(What to produce):
Scan the listing below for "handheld", then report every line that has it.

(Dataset content):
==========

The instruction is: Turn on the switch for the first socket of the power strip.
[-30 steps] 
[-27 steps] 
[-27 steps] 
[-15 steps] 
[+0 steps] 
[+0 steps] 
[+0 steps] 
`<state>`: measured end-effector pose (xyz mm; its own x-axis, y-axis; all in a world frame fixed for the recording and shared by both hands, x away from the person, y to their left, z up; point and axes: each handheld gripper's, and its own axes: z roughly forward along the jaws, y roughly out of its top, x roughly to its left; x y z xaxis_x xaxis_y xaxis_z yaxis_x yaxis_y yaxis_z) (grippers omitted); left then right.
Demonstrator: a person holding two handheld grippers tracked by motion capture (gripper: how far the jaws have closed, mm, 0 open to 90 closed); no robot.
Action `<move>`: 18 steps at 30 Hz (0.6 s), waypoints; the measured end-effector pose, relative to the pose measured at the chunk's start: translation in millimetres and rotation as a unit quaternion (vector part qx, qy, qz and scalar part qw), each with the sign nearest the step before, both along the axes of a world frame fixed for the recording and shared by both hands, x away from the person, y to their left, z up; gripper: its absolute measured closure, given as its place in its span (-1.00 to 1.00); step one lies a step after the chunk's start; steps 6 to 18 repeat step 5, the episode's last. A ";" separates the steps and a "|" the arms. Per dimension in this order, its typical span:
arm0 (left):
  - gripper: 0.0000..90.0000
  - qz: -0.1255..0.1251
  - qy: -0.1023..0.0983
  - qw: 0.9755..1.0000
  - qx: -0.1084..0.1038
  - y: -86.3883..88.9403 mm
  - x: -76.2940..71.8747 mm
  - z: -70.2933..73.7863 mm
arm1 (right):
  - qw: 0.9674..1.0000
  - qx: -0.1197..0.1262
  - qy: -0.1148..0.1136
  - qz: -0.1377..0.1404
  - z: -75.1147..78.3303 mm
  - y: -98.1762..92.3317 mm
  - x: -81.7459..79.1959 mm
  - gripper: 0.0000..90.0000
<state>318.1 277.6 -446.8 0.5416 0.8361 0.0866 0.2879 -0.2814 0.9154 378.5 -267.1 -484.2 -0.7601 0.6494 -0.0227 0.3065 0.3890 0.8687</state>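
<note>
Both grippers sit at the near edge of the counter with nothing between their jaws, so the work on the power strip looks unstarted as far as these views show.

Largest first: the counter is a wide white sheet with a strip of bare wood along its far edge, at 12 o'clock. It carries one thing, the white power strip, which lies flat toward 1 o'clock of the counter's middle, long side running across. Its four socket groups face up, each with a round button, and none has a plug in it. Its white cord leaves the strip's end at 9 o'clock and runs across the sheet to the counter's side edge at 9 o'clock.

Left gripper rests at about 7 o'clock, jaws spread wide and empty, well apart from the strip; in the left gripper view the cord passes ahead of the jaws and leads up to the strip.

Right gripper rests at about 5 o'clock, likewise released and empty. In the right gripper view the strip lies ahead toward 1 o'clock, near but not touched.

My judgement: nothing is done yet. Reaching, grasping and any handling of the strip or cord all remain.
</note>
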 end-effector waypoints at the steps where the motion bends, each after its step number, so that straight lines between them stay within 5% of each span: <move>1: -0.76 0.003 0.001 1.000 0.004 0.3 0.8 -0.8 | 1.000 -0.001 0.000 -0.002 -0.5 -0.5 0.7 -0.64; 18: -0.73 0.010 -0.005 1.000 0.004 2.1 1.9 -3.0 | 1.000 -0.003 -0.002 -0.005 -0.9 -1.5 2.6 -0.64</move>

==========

(Response for this exercise):
`<state>`: measured end-effector pose (xyz mm; its own x-axis, y-axis; all in a world frame fixed for the recording and shared by both hands, x away from the person, y to their left, z up; point and axes: each handheld gripper's, and its own axes: z roughly forward along the jaws, y roughly out of its top, x roughly to its left; x y z xaxis_x xaxis_y xaxis_z yaxis_x yaxis_y yaxis_z) (grippers omitted); left then right.
Demonstrator: a person holding two handheld grippers tracked by motion capture (gripper: how far the jaws have closed, mm, 0 open to 90 closed); no robot.

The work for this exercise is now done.